# TASK TO COMPLETE
Under this line are the records; write out word for word the part that begins at the line containing "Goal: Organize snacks" and ends at the line containing "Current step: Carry", and no more.

(RECORDS FOR THE EXERCISE)

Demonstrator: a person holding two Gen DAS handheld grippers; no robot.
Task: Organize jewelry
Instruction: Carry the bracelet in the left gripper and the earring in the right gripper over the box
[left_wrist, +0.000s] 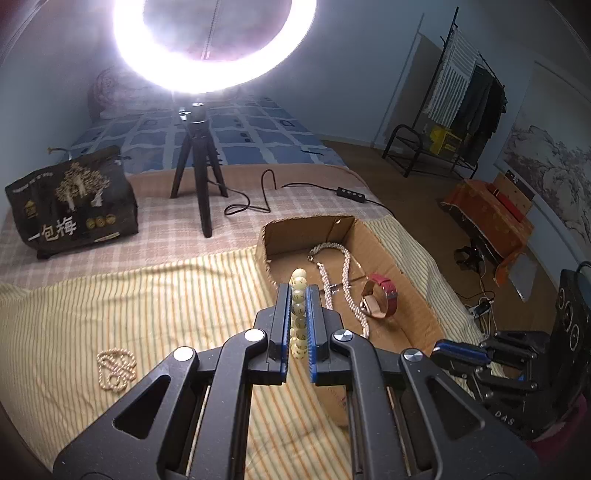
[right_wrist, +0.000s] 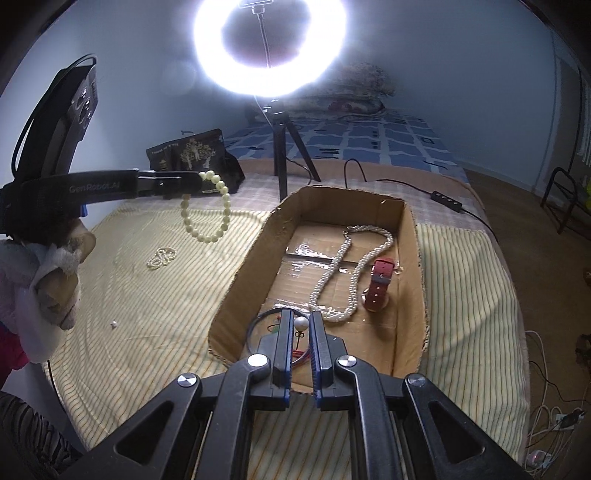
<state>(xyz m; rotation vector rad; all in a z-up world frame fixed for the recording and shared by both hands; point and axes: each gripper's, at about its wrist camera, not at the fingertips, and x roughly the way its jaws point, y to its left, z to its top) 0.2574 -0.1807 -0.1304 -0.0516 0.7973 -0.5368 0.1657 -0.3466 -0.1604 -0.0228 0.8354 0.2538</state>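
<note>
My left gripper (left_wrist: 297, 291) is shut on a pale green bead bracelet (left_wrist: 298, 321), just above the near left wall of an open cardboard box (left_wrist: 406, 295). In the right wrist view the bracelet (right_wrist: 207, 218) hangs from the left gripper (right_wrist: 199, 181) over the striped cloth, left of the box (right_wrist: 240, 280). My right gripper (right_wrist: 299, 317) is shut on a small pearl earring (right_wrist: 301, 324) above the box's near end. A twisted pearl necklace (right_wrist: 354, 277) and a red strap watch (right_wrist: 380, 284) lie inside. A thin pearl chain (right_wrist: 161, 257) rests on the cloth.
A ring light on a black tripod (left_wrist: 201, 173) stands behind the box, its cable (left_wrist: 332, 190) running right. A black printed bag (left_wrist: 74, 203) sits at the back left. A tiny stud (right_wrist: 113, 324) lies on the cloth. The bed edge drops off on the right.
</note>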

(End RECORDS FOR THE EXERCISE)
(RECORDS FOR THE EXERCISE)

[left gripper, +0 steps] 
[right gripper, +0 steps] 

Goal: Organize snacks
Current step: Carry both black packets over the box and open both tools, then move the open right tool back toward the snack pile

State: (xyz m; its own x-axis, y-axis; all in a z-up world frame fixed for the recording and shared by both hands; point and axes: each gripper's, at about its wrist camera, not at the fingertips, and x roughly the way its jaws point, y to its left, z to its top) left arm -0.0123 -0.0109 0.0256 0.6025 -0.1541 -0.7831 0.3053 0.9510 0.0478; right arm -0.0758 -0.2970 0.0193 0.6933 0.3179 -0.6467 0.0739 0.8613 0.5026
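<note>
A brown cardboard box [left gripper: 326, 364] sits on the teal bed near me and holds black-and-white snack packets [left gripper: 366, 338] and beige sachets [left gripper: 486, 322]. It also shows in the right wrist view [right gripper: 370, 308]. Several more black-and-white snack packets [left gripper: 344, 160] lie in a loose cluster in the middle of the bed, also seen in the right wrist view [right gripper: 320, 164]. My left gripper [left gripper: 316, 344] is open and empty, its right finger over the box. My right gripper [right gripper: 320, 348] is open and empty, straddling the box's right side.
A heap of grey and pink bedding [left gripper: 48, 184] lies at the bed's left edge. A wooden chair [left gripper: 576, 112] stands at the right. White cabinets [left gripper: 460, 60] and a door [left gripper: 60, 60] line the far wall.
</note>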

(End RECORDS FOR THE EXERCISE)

# WRITTEN REPLY
Goal: Organize snacks
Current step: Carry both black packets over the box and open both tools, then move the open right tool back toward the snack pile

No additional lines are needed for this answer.